Project 2 – Data & Methods

Short Description

Similar to Project 6 also Project 2 ‚Data and Methods‘ addressed the development of methods. Hereby methods for data treatment and preparation as well as techniques to improve outcome and validity of computer-simulations were focussed.

Completed Objectives

Core objectives of the project can be summarised by the following research questions:

  • How to validly determine outliers in highly complex health-care data-sets?
    In case a data-base is distorted by outliers, even the most innovative statistical methods are condemned to fail. These outliers distinguish themselves by significantly unusual values and may appear due to data- and measurement-errors. Anyway they vitiate statistics and have to be removed before statistical methods are applied. As health-care data is highly complex and inhomogeneous the determination of outliers is very difficult and required new technology and methods, which were developed in this project.

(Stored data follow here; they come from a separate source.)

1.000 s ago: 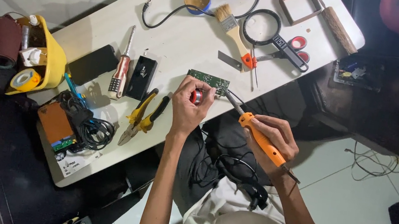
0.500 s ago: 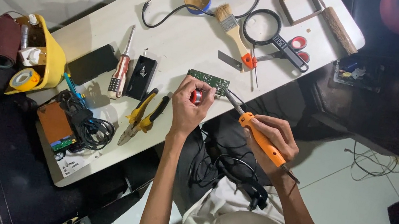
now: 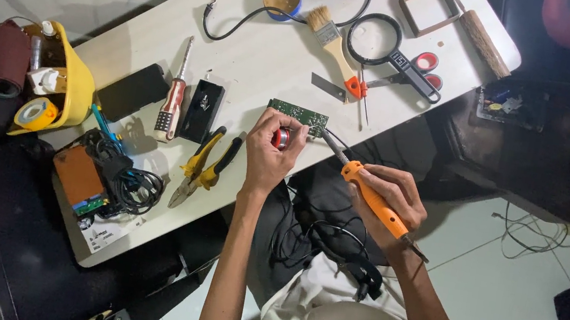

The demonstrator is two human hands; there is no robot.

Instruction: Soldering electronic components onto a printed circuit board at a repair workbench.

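Your left hand (image 3: 269, 156) grips a small red spool (image 3: 281, 138) at the bench (image 3: 270, 65) near edge; your right hand (image 3: 391, 197) grasps the orange soldering iron (image 3: 368, 195), its tip at the green circuit board (image 3: 298, 116), contact unclear.

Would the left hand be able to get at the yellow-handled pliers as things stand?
Probably yes, once freed: the left hand holds a small red spool, and the yellow-handled pliers lie uncovered on the table just beside it.
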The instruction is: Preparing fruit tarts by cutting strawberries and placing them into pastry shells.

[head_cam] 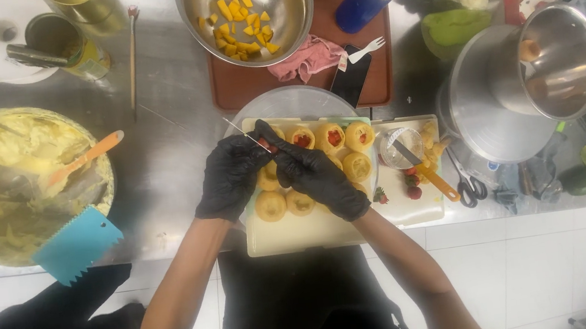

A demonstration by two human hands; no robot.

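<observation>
Steel counter (pixel 167 128) crowded, my left hand (pixel 230 176) grips a thin knife (pixel 244 135) while my right hand (pixel 317 176) pinches a pastry shell (pixel 270 177) — filling's underway, next shell needs steadying.

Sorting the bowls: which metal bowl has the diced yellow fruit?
The steel bowl at top centre, on the brown tray; the tilted bowl on the right holds none.

A single head-worn camera looks almost straight down from above the steel counter (pixel 167 128), close over the white cutting board (pixel 302 233) (counter far edge at frame top, tiled floor (pixel 532 261) below).
</observation>
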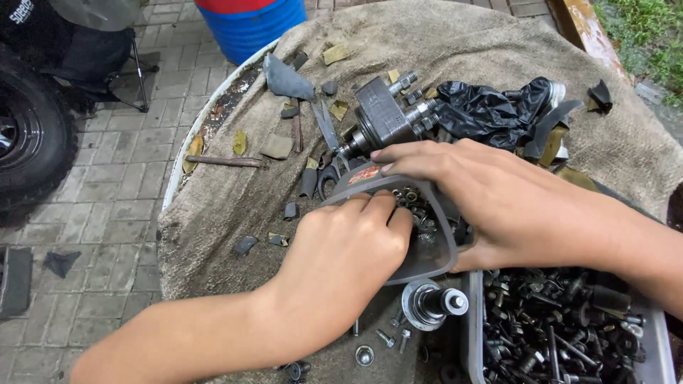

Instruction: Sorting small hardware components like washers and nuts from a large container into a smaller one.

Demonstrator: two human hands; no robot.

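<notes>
My left hand (341,249) digs fingertips into the small grey plastic tray of nuts (434,259); my right hand (491,195) clasps its far rim, long axis running away from me.

- Hands: two, left hand (341,259) and right hand (491,199).
- Grey plastic tubs: two, small tub (427,263) and large tub (473,327).
- Pump-like metal blocks: one (384,117).
- Flanged metal hubs: one (430,304).
- Black plastic bags: one (491,110).
- Blue drums: one (252,25).
- Tyres: one (28,135).
- Bolts in tubs: too many to count.

Rough cloth (235,199), greasy metal bolts (555,327)
</notes>
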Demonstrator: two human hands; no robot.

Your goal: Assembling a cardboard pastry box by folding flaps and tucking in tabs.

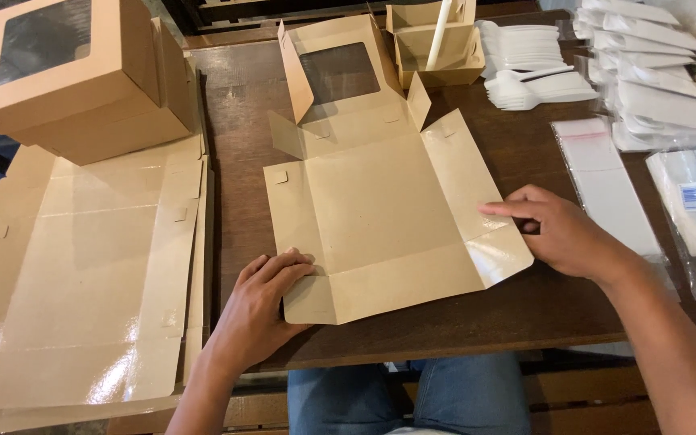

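Pressing flat carton (380,217), left hand (263,294), right hand (561,234)

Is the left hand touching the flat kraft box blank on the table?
Touching. The head view shows the left hand with fingers pressed flat on the near-left corner flap of the unfolded box blank, no gap visible.

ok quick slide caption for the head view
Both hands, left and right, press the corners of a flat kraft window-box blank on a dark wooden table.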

  • How can we standardise population and population data, respectively?
    This question strongly correlates with the reproducibility of data. As calculated research findings for decision support of dexhelpp must always be consistent, the calculations need to be done based on the same underlying virtual population. For this a respective standardization was developed, which allowed us to produce - and publish - our research results.

  • How can we determine, if a computer simulation model depicts the real-system?
    Regarding a Matchbox-car as a very simple model of a real car, it is very simple to determine the level of detail of the model. It is easy to find the existing (e.g. tires, windows,..) and the missing functionalities (e.g. engine,…) of the model. As a consequence its legit field of application (the area where the model behaves like the real system) can be determined easily as well. For dynamic computer simulation models for the prediction of diseases the situation is a lot more complex: Hereby, in the contrary to the car-example, the mechanics and causal relationships of the real system are not perfectly known.

  • How can we determine simulation-parameters if they are not directly measurable in the real-system?
    Imagine a model of an epidemic spread similar to the water-wave doubtless the speed of the wave is a very important parameter. In order to simulate the model the value of this parameter for a specific disease has to be determined, but unfortunately it can not be measured directly in the real system. Yet, other elements of the system like the length of the wave of disease can be measured. Based on these measurements the unknown parameter can be estimated somehow – by so called calibration.


To treat statistical research questions simulation-based methods like bootstrapping and certain sampling algorithms were applied on the health care datasets gained from Project 1. To deal with the simulation related problems, several methods like Virtual Overlay Multi-Agent System (VOMAS) as well as Genetic- und Great Deluge-algorithms were tested.

Achieved Results

Numerours scientific publications, bachelor, diploma and PhD theses were produced in the course of this project (see link). The established methods contribute to data preparation and data analysis of routine health-care data and increase the quality of simulations. In combination they allow for reproducible and stakeholder-oriented decision support.